(PROBLEM REQUIREMENTS) The records that follow need to be printed exactly. Leave out each image.
-=-=-
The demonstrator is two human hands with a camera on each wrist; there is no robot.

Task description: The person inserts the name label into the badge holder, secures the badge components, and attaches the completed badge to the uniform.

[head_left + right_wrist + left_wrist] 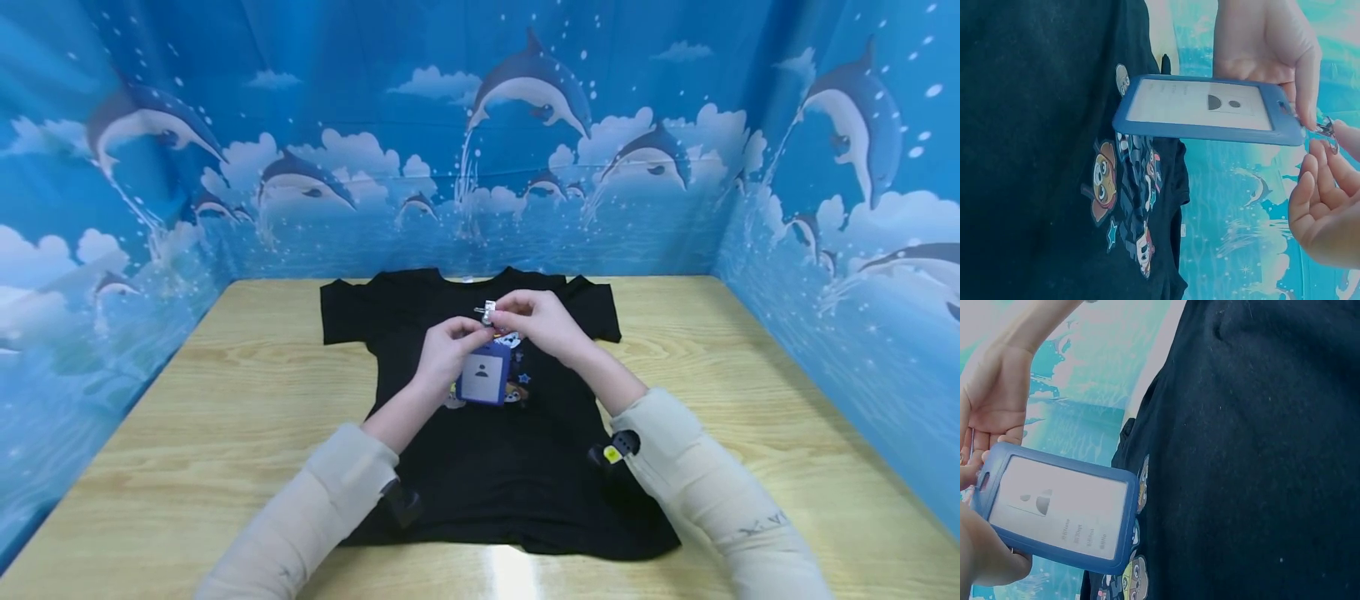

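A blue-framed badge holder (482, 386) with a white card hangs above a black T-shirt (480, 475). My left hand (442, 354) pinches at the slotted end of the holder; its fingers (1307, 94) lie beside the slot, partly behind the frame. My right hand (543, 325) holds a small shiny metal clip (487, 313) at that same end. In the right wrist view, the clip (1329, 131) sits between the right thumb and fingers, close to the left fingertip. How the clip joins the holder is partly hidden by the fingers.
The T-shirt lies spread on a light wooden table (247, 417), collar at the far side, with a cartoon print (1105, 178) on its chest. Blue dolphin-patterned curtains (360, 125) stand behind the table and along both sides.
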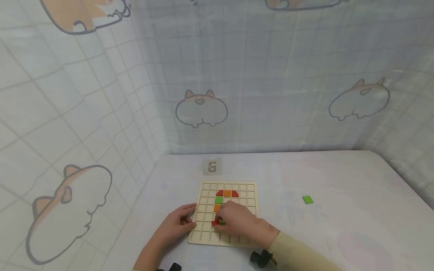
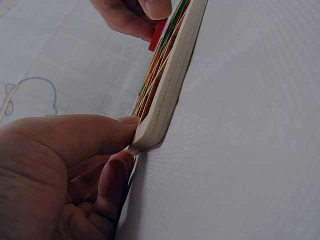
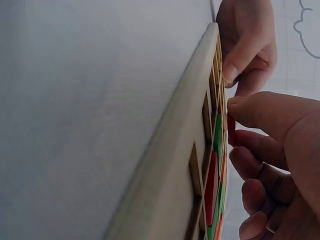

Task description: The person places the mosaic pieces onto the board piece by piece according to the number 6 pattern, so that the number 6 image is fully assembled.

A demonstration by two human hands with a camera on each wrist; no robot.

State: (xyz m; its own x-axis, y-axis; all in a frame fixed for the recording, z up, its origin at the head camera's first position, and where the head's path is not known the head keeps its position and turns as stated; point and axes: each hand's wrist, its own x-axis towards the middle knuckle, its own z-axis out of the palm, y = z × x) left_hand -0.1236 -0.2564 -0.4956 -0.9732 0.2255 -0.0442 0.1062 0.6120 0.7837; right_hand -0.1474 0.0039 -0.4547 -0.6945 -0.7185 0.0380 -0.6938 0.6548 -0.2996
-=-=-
(YOUR SOLUTION)
The demonstrator is two human hands with a camera on each wrist; there is no robot.

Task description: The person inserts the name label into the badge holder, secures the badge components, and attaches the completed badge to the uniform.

[head_left + right_wrist + left_wrist] 

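A blue-framed badge holder (482, 386) with a white card hangs above a black T-shirt (480, 475). My left hand (442, 354) pinches at the slotted end of the holder; its fingers (1307, 94) lie beside the slot, partly behind the frame. My right hand (543, 325) holds a small shiny metal clip (487, 313) at that same end. In the right wrist view, the clip (1329, 131) sits between the right thumb and fingers, close to the left fingertip. How the clip joins the holder is partly hidden by the fingers.
The T-shirt lies spread on a light wooden table (247, 417), collar at the far side, with a cartoon print (1105, 178) on its chest. Blue dolphin-patterned curtains (360, 125) stand behind the table and along both sides.
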
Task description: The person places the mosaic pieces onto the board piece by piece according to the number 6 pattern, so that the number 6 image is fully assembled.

A demonstration by two human hands with a camera on each wrist; no robot.

State: (xyz m; its own x-axis, y-axis; all in a frame fixed for the recording, z up, its origin at the head camera's first position, and where the head's path is not known the head keeps its position and turns as stated; point and axes: each hand's wrist, its own x-axis towards the middle knuckle, its own z-axis out of the palm, y = z × x) left_hand -0.1236 -0.2564 -0.4956 -0.9732 0.2255 -0.0442 0.1062 0.6120 0.7837; right_hand -0.1474 0.0039 -0.4547 -0.6945 -0.7185 0.0380 -0.6938 0.6548 -0.2996

What came before makes up the full response.